• **ABOUT THIS EXERCISE**
Starting with the first line of the data that follows, transcribe every line verbatim until the line containing "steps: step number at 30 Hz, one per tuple" has been transcribed.

• **DATA BELOW**
↓↓↓
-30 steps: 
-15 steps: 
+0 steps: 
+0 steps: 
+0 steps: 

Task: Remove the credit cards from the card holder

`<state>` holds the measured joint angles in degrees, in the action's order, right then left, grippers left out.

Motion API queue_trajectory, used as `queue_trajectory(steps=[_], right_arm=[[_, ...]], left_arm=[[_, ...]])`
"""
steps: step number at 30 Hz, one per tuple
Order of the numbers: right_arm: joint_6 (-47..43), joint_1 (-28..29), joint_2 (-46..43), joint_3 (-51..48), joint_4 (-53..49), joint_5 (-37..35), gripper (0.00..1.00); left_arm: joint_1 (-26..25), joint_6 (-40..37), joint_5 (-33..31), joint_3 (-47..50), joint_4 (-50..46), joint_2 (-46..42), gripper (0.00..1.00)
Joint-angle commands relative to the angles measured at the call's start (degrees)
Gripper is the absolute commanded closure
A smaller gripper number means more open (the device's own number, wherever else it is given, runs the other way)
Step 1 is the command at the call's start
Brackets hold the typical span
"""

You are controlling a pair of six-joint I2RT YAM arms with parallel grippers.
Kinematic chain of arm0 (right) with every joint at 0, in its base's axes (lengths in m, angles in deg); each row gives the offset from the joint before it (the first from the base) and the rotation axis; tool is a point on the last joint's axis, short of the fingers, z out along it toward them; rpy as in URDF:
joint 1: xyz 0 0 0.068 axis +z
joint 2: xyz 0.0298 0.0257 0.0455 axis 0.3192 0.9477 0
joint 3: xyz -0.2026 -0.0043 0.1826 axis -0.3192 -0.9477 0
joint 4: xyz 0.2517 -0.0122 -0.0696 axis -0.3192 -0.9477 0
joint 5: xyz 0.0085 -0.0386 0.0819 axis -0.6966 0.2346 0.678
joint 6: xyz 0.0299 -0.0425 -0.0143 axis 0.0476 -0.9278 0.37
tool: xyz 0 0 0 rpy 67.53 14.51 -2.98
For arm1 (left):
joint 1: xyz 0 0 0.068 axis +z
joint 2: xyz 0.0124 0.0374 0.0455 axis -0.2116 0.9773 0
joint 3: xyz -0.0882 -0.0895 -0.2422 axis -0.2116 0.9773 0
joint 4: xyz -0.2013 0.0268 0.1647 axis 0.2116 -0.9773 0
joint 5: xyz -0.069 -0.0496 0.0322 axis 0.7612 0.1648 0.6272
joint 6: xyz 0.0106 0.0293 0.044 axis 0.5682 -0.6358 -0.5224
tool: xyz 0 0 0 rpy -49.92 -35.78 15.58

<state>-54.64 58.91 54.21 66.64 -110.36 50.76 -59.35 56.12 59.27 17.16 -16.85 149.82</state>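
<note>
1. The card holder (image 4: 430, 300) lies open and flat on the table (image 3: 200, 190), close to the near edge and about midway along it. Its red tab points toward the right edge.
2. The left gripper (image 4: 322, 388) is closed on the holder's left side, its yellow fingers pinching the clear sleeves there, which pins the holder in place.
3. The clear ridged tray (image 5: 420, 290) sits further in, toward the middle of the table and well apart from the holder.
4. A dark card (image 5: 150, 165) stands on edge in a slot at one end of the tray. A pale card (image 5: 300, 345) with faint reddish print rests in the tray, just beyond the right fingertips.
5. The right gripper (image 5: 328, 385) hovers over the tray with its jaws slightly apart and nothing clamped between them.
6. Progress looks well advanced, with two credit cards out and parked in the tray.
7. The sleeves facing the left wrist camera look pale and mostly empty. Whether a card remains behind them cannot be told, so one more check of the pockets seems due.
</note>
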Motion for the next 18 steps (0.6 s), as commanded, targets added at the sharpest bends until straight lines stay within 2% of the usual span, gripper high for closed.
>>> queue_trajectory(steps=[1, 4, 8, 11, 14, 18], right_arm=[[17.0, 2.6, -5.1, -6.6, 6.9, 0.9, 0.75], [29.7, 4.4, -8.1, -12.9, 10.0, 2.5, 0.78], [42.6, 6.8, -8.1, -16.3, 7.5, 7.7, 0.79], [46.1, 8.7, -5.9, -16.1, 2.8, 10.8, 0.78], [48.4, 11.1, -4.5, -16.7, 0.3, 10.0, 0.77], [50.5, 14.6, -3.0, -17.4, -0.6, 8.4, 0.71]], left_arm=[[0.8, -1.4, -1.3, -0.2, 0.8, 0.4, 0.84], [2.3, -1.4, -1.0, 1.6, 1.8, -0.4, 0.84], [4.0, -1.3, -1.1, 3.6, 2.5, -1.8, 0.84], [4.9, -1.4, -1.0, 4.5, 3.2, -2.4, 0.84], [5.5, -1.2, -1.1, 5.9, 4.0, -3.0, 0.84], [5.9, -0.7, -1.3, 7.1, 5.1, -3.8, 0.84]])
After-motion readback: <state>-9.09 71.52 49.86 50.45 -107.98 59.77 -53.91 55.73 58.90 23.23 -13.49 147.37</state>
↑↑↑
• **ANSWER SECTION**
-30 steps: 
-15 steps: 
+0 steps: 
+0 steps: 
+0 steps: 

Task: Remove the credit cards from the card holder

`<state>` holds the measured joint angles in degrees, in the action's order, right then left, grippers left out.

Motion API queue_trajectory, used as `queue_trajectory(steps=[_], right_arm=[[_, ...]], left_arm=[[_, ...]])`
"""
steps: step number at 30 Hz, one per tuple

The exercise has been answered, and the work is done.